Van de Huijgevoort was net klaar met het inkleuren van zijn roadbook toen hij hoorde van de afgelasting. In het marathonbivak waar de motorrijders zaten, draaide de printer overuren om nieuwe roadbooks te maken. “Mooi hoor, hoe snel dat gaat”, vond Van de Huijgevoort, die sowieso lovend is over hoe de organisatie omgaat met de omstandigheden. “Op de proef van etappe 11 waren een aantal waterposten waar we drinken konden krijgen. Echt, prima geregeld.”

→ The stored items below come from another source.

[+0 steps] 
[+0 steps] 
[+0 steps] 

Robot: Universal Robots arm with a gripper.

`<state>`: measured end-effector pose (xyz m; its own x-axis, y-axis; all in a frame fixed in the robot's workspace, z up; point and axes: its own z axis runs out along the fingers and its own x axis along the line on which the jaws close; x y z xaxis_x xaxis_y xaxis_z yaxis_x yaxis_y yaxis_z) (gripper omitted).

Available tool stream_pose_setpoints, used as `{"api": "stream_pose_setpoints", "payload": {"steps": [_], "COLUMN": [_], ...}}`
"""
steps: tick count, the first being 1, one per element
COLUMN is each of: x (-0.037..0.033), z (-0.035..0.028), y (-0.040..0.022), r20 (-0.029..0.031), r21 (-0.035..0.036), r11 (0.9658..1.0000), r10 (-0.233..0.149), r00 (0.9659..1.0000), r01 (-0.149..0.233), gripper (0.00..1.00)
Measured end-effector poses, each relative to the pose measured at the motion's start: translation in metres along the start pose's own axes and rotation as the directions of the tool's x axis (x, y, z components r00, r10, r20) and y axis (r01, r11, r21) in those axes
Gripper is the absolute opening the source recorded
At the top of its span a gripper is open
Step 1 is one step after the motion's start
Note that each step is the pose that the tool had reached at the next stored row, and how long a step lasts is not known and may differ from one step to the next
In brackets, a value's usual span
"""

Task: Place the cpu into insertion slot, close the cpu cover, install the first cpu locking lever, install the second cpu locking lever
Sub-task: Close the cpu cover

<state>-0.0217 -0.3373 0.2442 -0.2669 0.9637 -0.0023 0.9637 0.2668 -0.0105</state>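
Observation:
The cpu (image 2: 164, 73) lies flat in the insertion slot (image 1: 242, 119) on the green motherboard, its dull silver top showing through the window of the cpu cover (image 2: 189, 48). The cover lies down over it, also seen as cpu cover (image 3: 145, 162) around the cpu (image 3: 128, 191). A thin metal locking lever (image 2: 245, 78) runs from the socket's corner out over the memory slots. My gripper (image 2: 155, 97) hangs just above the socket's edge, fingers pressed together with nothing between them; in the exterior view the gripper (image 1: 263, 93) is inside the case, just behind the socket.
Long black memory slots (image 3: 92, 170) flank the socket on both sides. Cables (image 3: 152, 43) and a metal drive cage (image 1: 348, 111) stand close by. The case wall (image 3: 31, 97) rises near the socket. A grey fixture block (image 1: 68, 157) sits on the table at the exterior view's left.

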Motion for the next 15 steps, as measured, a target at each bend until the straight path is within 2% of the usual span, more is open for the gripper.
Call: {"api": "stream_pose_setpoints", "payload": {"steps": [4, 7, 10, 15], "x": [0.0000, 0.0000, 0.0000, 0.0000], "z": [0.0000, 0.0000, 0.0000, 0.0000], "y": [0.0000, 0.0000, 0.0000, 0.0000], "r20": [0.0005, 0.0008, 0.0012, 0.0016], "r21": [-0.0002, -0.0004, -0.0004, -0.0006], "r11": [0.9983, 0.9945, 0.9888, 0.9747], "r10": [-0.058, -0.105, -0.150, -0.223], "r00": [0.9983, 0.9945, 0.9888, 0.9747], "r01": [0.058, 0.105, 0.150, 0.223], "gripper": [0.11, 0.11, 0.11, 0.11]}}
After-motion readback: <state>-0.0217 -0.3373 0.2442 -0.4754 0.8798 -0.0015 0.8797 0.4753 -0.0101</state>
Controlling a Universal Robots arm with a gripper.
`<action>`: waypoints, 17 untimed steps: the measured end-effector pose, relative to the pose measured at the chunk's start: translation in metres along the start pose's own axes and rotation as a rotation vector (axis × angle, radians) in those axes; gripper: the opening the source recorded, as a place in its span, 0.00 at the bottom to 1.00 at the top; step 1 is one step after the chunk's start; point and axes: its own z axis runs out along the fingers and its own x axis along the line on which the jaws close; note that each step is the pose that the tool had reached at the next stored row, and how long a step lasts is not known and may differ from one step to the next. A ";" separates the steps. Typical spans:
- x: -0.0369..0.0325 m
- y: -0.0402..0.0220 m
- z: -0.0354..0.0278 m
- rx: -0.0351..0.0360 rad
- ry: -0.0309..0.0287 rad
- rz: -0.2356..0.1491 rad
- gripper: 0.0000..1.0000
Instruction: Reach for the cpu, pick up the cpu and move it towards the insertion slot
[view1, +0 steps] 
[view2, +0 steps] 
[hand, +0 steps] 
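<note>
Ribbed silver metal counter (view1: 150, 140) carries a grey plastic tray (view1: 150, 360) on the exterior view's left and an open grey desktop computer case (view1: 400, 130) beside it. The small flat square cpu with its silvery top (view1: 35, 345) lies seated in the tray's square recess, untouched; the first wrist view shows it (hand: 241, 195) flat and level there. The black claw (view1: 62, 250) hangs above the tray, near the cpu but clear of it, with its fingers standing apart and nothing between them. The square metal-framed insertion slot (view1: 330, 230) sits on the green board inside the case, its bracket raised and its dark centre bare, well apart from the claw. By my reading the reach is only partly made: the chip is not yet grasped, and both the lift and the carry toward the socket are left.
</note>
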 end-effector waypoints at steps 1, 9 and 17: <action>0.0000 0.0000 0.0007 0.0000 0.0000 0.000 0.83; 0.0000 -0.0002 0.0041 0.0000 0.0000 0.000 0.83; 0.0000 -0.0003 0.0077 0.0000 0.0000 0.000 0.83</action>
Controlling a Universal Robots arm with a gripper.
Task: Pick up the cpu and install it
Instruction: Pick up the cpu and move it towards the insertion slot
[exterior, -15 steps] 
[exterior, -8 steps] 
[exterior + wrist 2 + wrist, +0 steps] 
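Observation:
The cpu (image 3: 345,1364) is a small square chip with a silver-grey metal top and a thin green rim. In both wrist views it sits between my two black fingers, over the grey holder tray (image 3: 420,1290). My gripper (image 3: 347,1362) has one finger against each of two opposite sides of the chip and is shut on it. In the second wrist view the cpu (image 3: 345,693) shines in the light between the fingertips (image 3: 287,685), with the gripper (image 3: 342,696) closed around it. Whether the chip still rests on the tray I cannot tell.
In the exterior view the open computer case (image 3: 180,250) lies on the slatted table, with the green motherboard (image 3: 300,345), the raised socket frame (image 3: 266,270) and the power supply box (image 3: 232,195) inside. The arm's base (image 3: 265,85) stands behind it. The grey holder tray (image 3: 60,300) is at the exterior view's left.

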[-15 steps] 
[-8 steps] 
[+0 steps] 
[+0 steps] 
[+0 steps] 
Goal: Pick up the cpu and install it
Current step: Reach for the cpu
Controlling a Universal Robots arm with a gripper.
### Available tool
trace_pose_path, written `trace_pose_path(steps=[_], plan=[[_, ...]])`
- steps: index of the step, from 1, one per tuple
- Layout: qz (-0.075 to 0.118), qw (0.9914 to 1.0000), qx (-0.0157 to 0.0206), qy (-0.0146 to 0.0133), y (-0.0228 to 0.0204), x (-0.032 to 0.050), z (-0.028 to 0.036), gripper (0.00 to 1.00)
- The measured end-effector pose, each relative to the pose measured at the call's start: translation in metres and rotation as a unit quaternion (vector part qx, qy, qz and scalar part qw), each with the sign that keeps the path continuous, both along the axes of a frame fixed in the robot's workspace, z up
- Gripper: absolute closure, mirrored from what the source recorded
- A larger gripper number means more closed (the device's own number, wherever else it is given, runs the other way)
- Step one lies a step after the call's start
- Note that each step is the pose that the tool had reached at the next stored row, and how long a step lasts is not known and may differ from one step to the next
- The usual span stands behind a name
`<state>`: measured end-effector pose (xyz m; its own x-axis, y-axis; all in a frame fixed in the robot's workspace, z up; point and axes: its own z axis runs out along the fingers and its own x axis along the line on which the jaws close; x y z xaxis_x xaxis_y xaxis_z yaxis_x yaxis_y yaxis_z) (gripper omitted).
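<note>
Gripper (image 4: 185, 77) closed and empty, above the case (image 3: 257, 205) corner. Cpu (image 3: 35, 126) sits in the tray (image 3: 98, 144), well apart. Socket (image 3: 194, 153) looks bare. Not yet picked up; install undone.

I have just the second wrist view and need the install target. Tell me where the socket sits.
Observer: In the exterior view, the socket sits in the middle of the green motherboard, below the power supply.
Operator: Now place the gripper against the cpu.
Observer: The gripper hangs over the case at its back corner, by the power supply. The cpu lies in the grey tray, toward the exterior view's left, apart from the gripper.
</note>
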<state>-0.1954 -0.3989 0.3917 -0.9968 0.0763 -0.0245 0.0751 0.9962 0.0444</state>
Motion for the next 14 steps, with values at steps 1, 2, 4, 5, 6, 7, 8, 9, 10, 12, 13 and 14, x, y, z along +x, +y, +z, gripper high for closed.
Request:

De proef was Van de Huijgevoort ook wel goed bevallen. De op papier zwaarste etappe van de Dakar 2018 viel deze keer mee, omdat het niet al te heet was. “Ik heb wel fijn gereden. Het eerste deel, tot de tankstop, deed me erg denken aan de Oirschotse hei. Daar weet ik wel raad mee. Het tweede deel was wat lastiger, met afgekapte duintjes met van dat vervelende kamelengras. Je kunt de snelheid niet hoog houden, want dan gaat het mis, maar je kunt ook niet te veel gas terugnemen, want dan wordt het sukkelen en kom je er niet overheen.”
Met nog twee dagen Dakar te gaan staat Van de Huijgevoort voorlaatste in het klassement, met een pak straftijd, maar dat boeit de debutant voor geen meter. “De finish halen en met een medaille naar huis gaan, dat is het enige wat telt.”